**Dataset content:**
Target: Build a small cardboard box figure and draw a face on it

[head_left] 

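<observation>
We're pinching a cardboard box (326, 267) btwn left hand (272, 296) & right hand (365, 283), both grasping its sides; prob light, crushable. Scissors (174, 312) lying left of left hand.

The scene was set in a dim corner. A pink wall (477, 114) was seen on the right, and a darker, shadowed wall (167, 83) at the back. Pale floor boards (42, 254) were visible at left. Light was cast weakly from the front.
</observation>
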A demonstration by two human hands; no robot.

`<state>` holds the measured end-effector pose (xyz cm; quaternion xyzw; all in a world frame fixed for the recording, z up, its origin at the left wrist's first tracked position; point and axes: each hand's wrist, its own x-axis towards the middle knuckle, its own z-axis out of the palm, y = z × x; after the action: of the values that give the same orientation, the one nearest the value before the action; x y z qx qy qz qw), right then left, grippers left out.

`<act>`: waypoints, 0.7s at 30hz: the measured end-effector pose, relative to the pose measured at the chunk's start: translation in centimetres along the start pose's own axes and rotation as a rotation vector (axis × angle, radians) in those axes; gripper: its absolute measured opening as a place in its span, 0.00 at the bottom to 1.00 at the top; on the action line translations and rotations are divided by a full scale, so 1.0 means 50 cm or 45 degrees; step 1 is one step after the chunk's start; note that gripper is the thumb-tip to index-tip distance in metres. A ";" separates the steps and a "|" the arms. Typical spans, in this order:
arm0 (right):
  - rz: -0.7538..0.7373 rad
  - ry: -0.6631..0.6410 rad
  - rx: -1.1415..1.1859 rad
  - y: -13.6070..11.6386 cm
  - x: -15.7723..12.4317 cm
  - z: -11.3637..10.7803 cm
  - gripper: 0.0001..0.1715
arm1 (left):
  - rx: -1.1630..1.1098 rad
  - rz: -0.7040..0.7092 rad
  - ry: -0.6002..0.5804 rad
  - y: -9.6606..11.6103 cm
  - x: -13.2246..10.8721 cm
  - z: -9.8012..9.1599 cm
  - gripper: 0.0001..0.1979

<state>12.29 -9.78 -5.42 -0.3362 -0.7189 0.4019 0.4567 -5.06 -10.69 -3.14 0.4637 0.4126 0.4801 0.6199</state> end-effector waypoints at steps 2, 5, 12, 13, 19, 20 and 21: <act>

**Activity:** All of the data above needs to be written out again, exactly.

**Answer section:**
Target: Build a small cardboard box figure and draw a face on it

[head_left] 

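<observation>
We're pinching a cardboard box (326, 267) btwn left hand (272, 296) & right hand (365, 283), both grasping its sides; prob light, crushable. Scissors (174, 312) lying left of left hand.

The scene was set in a dim corner. A pink wall (477, 114) was seen on the right, and a darker, shadowed wall (167, 83) at the back. Pale floor boards (42, 254) were visible at left. Light was cast weakly from the front.
</observation>
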A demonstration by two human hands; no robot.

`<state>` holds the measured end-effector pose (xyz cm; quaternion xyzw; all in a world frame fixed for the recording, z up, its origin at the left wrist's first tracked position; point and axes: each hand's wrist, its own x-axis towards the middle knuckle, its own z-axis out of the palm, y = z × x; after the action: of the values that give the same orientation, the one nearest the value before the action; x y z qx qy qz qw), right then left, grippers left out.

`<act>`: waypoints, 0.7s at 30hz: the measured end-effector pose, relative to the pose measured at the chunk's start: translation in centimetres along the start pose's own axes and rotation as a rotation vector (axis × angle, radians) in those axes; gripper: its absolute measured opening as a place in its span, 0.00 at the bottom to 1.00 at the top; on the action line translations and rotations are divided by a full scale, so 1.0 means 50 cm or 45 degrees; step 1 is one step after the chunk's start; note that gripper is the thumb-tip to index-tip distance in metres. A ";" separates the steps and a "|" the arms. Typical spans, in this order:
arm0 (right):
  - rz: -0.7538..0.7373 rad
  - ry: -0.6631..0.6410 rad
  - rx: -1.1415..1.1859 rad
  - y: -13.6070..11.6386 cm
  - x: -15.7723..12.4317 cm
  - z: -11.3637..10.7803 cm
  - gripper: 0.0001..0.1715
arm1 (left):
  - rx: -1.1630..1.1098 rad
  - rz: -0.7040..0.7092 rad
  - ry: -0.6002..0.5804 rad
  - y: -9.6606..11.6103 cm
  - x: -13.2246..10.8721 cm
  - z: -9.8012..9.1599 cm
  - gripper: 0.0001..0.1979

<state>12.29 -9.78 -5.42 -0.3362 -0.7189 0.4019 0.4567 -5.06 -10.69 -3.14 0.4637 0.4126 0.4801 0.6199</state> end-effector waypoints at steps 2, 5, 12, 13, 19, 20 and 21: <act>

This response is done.